**Dataset excerpt**
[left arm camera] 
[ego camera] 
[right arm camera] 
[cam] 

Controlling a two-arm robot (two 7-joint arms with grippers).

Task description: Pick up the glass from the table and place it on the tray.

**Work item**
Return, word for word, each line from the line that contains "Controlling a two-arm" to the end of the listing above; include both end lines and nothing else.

**Completed exercise**
Controlling a two-arm robot (two 7-joint arms with grippers).

Task description: Pick up the glass from the table and place it on the tray.

The exercise requires nothing more.